Task to carry out —
Set down exactly, from the records below, the line with "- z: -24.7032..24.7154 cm" through the line with "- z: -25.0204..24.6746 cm", and nothing else.

Entries supplied —

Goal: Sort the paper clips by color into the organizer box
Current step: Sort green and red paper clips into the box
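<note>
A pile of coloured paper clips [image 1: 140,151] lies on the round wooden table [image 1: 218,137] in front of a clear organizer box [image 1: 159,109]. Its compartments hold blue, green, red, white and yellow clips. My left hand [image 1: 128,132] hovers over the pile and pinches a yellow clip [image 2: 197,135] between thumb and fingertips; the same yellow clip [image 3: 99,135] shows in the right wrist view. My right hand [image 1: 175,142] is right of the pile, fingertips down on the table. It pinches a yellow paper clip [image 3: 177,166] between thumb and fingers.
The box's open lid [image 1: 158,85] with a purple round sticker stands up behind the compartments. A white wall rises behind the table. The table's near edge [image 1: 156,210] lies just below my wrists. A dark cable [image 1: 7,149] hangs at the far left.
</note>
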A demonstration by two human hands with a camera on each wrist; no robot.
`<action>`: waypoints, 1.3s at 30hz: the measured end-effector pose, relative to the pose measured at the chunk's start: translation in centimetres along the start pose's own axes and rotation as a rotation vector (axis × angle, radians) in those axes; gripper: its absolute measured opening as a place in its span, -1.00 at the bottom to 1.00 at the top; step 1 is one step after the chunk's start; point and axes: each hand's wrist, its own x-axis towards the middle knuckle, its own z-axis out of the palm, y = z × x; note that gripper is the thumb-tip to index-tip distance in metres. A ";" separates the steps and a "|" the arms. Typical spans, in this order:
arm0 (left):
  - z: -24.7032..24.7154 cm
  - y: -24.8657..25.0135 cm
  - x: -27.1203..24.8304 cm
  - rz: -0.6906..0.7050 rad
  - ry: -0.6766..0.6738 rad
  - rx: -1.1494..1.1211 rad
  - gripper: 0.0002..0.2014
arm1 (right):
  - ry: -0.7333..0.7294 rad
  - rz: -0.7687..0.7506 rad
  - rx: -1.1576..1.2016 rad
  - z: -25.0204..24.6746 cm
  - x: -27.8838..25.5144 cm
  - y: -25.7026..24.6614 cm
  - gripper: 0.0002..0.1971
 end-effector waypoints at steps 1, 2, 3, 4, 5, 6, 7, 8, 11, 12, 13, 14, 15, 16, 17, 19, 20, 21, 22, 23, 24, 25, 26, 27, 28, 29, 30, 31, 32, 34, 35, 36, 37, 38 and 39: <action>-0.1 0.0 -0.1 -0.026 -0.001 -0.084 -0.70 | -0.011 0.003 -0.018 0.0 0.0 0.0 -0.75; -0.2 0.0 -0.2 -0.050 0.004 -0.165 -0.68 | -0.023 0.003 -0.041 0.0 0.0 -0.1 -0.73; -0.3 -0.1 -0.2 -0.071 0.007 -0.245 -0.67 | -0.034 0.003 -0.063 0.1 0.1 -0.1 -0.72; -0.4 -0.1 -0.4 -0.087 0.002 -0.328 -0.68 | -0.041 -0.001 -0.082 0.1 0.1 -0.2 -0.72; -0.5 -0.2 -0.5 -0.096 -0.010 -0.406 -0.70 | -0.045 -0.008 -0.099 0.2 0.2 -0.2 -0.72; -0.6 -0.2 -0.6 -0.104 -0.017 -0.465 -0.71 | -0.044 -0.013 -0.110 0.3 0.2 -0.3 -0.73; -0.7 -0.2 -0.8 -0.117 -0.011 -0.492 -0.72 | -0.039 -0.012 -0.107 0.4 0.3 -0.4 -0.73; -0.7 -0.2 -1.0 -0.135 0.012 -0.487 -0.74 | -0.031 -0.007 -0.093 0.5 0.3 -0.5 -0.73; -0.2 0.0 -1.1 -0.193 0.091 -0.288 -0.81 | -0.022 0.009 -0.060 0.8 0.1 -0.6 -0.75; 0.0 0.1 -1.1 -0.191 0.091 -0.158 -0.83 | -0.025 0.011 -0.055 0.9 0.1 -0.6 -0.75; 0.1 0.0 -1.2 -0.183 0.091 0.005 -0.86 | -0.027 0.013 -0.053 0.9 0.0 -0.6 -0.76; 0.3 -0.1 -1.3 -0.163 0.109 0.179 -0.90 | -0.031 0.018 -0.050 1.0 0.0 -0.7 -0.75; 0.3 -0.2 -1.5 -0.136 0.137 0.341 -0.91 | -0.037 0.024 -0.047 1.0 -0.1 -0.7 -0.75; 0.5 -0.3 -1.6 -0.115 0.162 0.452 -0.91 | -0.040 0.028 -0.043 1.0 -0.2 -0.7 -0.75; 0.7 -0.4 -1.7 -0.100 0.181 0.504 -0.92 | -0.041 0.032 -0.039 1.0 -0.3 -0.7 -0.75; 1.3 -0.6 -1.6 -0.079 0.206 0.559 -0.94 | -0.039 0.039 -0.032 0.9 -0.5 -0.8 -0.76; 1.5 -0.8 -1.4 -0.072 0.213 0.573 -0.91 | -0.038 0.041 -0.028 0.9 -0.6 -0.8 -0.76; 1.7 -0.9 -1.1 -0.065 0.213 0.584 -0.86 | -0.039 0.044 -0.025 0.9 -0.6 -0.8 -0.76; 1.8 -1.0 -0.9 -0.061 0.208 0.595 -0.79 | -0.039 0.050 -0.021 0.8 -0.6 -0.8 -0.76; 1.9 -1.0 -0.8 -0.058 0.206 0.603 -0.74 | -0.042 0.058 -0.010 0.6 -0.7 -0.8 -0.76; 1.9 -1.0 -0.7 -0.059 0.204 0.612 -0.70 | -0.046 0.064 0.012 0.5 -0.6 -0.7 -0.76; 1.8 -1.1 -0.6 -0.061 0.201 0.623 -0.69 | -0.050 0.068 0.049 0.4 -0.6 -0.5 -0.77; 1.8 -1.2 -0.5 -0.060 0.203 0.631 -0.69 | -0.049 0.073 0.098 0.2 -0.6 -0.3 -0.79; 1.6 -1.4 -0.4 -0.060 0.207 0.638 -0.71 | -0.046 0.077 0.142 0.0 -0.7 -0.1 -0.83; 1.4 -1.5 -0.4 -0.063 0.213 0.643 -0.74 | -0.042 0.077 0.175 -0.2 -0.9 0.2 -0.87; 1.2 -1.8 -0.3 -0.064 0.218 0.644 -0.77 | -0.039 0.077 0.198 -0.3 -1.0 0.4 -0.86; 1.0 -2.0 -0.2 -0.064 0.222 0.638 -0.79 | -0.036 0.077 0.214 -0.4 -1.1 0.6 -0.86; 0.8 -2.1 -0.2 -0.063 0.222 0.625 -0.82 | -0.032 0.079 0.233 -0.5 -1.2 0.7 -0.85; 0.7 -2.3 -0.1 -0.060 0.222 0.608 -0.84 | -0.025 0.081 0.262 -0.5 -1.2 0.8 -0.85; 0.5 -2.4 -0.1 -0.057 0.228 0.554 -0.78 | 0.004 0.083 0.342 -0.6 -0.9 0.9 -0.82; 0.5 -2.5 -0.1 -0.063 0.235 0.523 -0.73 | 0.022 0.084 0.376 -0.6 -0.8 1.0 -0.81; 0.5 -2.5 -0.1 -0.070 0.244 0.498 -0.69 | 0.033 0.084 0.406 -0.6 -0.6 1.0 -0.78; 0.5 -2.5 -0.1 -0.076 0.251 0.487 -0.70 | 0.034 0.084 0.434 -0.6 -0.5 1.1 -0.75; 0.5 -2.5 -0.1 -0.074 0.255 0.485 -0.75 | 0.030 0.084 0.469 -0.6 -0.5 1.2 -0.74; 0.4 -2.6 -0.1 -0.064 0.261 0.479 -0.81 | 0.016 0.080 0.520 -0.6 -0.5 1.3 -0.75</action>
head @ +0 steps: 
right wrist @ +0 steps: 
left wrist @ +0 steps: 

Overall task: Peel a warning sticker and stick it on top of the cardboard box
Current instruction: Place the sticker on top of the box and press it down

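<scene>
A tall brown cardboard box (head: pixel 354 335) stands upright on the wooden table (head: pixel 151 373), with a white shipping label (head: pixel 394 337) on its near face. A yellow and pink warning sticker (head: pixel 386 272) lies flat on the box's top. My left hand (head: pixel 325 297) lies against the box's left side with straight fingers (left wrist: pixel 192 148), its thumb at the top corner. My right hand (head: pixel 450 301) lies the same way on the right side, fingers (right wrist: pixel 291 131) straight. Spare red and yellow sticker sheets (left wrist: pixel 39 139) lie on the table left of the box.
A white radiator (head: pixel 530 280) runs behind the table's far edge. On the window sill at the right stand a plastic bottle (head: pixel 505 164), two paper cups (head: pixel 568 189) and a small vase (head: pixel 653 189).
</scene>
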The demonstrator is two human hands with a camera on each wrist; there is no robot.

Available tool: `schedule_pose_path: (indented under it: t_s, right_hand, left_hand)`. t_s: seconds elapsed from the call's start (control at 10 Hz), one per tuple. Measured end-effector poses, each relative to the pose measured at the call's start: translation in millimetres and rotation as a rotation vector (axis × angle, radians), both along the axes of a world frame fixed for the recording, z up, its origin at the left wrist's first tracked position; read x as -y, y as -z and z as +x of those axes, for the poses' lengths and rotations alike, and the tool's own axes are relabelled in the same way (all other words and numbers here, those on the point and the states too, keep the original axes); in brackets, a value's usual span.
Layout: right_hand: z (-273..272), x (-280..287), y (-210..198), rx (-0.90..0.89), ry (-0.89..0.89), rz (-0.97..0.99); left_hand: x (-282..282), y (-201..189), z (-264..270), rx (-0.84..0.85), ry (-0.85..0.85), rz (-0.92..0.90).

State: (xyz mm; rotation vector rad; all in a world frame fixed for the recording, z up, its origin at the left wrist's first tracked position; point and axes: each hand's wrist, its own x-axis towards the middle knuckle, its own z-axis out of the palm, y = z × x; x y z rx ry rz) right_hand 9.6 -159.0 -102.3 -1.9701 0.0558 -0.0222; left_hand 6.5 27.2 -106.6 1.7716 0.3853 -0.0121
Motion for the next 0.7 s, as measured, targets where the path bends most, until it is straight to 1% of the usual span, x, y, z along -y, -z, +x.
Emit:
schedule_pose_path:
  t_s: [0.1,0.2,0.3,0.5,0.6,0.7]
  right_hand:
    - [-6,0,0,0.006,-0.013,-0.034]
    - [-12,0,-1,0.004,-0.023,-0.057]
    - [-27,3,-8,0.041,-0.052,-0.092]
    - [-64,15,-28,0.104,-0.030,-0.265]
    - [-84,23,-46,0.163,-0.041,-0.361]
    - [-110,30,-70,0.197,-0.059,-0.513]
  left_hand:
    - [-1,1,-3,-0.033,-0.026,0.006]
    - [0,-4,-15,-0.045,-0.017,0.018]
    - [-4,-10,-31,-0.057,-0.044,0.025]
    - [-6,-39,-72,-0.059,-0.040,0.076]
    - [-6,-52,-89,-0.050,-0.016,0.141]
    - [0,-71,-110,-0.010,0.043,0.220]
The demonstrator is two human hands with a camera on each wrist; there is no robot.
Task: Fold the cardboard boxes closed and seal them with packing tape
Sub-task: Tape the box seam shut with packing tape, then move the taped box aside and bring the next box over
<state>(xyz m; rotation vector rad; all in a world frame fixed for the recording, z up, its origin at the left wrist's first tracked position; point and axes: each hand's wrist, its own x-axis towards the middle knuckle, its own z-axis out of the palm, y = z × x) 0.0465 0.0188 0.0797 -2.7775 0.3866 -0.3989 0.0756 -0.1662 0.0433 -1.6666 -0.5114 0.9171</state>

Output for this exercise —
  - z: -24.7032..24.7154 cm
  - y: -24.8657..25.0135 cm
  - x: -27.1203..24.8304 cm
  - rz: -0.6906..0.7050 rad
  - ry: -0.6766..0.6738 rad
  - rx: -1.1494..1.1211 rad
  - gripper: 0.0002..0.2014
arm1 (right):
  - ry: -0.7333..0.7294 rad
  - rz: -0.7687..0.7506 rad
  - rx: -1.1576..1.2016 rad
  - z: -25.0204..24.6746 cm

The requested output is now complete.